Continued from last post . . . Okay. I’m finally going to do this. Break open my brain a little bit and talk about people's immanent power to shape their own lives and produce new ways of life. And this is going to get deeper than some smooth-talking Tony Robbins shit here.
Profound truths can emerge from an event. The world unfolds at a particular place and time in such a way that it produces a deeply meaningful and complex insight about the nature of existence. It could be the nature of your existence as a person, maybe the nature of human existence generally. Maybe your own understanding of the nature of human existence. It takes a lot to unpack that.
Sometimes, that’s what I think philosophical thought really amounts to. Unpacking the more profound meanings and truths of our lives so we can see all the details splayed out before us.

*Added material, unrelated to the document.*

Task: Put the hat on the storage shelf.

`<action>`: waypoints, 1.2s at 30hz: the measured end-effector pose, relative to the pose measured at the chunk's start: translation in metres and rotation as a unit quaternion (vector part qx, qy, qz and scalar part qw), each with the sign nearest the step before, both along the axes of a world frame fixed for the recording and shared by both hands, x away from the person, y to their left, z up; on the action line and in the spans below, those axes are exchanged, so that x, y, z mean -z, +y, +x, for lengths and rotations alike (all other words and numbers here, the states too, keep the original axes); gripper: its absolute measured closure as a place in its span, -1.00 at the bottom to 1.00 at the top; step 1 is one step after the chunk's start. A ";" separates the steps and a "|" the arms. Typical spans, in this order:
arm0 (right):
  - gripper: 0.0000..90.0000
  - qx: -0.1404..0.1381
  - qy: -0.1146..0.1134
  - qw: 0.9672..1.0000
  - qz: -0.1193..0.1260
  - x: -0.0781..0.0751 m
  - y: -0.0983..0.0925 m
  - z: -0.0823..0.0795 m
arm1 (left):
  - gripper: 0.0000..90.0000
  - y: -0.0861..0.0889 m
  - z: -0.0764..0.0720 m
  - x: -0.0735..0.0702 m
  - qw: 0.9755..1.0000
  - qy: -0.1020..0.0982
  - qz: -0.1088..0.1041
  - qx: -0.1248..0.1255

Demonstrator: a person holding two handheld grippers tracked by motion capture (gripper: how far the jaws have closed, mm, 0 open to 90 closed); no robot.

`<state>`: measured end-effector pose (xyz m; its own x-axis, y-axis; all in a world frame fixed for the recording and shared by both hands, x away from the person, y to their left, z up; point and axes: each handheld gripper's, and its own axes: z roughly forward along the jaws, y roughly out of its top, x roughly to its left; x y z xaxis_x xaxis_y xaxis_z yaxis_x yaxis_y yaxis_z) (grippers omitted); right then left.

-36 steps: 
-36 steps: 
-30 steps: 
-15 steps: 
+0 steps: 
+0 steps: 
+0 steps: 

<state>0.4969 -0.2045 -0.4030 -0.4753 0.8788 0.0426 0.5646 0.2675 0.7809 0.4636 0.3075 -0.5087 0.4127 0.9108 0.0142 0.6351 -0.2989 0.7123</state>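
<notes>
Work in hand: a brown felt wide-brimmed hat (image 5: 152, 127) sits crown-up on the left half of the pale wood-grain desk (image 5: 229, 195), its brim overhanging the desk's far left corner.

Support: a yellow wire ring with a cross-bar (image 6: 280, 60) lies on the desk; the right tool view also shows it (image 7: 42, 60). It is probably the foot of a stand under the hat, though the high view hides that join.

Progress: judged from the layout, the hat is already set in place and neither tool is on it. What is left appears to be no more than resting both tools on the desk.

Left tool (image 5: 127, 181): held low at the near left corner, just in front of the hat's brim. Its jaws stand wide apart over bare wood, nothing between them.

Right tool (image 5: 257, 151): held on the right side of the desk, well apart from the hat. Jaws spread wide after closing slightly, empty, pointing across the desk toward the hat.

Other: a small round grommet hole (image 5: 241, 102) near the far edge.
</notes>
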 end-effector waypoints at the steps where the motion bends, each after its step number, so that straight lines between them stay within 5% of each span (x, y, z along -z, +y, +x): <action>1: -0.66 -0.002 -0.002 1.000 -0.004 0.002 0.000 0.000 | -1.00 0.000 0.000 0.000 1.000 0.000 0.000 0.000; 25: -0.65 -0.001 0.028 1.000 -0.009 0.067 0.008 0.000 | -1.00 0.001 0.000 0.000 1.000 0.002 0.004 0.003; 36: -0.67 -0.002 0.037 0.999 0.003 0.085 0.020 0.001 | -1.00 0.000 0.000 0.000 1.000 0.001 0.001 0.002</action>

How is an insight complex? Most of the time, we describe insights as simple, don’t we? An insight is the “Ah-ha!” moment. It’s where everything makes sense, and everything is clear. That’s supposed to make the world simple.
Well, there’s nothing about being true or making sense that implies that what you newly understand is simple at all. Plenty of us understand a lot of different aspects of the world that are incredibly complex. You can have an insight about any part of reality that illuminates a pretty complex field.
You may actually have a hard time explaining precisely what you understand. There’s an old adage in analytic philosophy that if you truly understand something, you can explain it easily. Well, that’s frankly bullshit.
If you understand something very complicated, you may not be able to explain it easily. Maybe not without a years-long apprenticeship or course program. Maybe it’s more intuitive knowledge that only manifests after years of practice. The point is that what we understand may have many different facets, aspects, perspectives, and interlocking parts.
Depth of a truth is another matter, but related to its complexity. It’s more about whether some piece of knowledge captures some fundamental or essential aspect of its subject matter. Do you understand what makes a system operate the way it does?
Take away some object or stop some process that’s part of some larger system. Some piece of architecture without which the entire building would come crashing to rubble, or none of the electricity would flow throughout an entire city. You have a deep truth if you know about some piece of the world like that. Knowledge of what’s fundamental.
Knowledge is always produced in someone. It’s a function of a consciousness, of a creature’s awareness of the world. What is known and what can be known depends on what the knowing creature can do. So all of our knowledge is rooted in action – a new piece of knowledge lets you do new things.
Even if all you’re doing is thinking in a way you’ve never thought before. Each new piece of knowledge – some act of learning – changes us just that little bit. A small difference, but we can never say the world is ever quite the same. In that sense, every change is a radical one.
A change in the smallest possible quantity is still enough to transform X into Y. Every one of our acts has that power. I mean, all acts and changes have that radically transformative power. But human beings are included in that group – we’re part of the universe, which means we have the power to change it.
And that’s what activism of any kind really is. That’s the point Antonio Negri and Michel Foucault – to talk about the passage of Commonwealth I’ve been discussing since Monday. That’s the profound insight that comes from reflecting on these ideas.
|Not every event in our lives is going to cause a widespread|
social and material transformation in the world. But each
of them will have their own significance and beauty. The
world according to each of those moments.
Understand that every act you make radically transforms the world. Understand the weight of everything you do when even our most insignificant movements have the inherent potential to flip the world around. Not every sneeze is going to change a whole country’s political system or end all war and poverty, or anything like that scale.
But the lesson is that because we can make simple, ordinary changes in the world, we can also make massively important ones. At their most fundamental, every change is radical – the difference between X and Y. Every difference makes a difference. Some bigger than others, but a difference nonetheless.
Understand that we have this power. And then jump for joy that we have it.
• • •
This post is another one of those moments where I basically write philosophy for you. Almost freestyle. A pure cut of conceptual exploration. Maybe you think it’s bunk, maybe I illuminated something for you. I’ve heard people tell me Plato was nonsense. What constitutes peer review in this context?
Stick it in your pipe and have a think. Let me know what comes out of it.